■ Required work ■
Each line of the records below that contains "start" needs to be copied.

Stored dataset items
————
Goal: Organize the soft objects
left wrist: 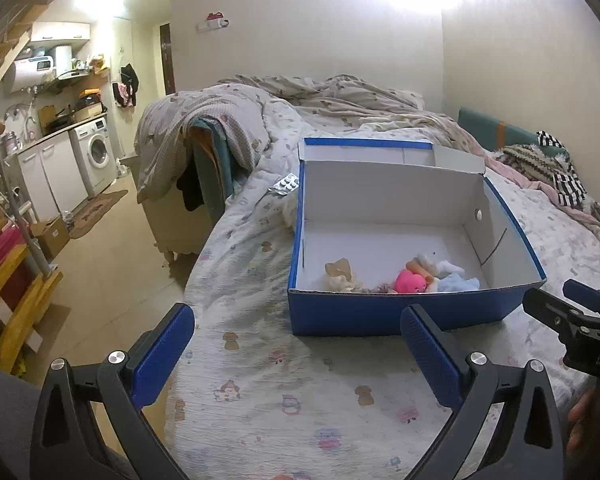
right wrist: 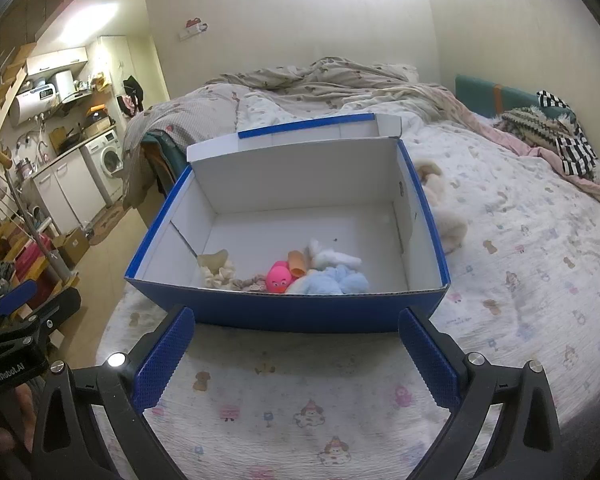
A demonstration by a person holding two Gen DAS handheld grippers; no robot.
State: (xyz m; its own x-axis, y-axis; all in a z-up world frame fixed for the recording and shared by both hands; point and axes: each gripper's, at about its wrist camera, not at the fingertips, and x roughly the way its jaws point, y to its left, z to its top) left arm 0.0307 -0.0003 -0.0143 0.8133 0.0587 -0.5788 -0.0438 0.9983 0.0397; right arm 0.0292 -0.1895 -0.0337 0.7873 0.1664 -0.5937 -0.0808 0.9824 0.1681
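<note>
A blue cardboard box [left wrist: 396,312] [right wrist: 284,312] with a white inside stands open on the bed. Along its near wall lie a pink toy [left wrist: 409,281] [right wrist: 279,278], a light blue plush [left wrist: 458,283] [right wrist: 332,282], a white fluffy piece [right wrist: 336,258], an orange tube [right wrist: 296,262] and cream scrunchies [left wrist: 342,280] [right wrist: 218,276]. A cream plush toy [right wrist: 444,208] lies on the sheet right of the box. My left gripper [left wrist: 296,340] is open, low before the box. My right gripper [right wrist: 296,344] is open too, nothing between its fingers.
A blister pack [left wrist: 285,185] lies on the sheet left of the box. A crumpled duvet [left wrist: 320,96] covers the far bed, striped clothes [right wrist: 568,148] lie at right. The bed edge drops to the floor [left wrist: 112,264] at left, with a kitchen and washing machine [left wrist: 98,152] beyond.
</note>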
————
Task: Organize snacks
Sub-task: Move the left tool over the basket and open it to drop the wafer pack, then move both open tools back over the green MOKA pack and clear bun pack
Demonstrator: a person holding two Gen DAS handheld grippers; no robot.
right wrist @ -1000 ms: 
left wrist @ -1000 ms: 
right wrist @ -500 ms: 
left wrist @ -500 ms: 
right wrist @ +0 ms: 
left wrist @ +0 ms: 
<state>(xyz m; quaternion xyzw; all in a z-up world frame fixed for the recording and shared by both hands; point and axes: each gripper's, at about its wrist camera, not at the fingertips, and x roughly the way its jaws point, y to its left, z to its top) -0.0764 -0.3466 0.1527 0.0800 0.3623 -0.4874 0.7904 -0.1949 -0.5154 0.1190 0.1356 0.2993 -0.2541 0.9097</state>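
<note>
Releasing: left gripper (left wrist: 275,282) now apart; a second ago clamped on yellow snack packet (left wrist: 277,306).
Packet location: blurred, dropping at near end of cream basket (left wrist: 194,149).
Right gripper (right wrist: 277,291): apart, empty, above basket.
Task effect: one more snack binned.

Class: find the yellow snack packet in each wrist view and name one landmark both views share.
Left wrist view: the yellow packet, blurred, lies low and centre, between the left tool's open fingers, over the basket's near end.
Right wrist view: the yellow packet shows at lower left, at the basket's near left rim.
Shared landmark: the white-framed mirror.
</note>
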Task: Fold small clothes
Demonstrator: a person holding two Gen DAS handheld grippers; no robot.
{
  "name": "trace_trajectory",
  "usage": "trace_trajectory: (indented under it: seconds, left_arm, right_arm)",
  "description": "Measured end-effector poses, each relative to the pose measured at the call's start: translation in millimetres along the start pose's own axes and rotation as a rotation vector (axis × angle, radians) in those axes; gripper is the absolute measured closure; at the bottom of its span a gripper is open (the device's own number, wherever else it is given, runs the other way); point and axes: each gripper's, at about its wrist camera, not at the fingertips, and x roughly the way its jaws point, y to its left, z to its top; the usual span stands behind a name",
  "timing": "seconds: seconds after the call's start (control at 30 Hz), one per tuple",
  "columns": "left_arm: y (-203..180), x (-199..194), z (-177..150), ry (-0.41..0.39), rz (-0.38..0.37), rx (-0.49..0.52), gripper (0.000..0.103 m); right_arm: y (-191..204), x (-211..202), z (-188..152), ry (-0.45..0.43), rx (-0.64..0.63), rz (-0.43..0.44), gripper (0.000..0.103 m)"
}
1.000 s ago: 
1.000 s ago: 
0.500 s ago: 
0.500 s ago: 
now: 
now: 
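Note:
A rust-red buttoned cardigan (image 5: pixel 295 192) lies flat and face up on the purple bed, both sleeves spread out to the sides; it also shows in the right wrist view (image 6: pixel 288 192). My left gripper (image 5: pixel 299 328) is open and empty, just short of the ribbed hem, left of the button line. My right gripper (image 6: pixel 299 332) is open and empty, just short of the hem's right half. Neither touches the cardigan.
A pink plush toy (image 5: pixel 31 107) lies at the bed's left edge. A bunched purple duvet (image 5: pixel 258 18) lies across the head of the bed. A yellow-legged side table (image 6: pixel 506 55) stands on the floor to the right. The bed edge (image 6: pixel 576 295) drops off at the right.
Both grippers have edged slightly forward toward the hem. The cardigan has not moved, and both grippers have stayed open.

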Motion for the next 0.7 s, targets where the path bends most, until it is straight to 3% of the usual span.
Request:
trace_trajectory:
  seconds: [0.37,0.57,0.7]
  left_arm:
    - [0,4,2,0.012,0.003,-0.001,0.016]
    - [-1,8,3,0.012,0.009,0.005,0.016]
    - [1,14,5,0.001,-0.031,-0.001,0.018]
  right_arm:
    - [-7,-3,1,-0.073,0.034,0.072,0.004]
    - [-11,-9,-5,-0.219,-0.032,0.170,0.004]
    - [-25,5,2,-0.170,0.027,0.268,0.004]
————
■ Exercise answer ■
  "description": "Measured end-effector poses, each relative to the pose measured at the call's start: translation in millimetres along the start pose's own axes and rotation as a rotation vector (axis × angle, radians) in those axes; gripper is the absolute measured closure; at the bottom of its span a gripper is open (the device's own number, wherever else it is given, runs the other way); point and axes: each gripper's, at about its wrist camera, not at the fingertips, and x roughly the way its jaws point, y to its left, z to its top; the usual span stands behind a name",
  "timing": "seconds: seconds after the call's start (control at 30 Hz), one per tuple",

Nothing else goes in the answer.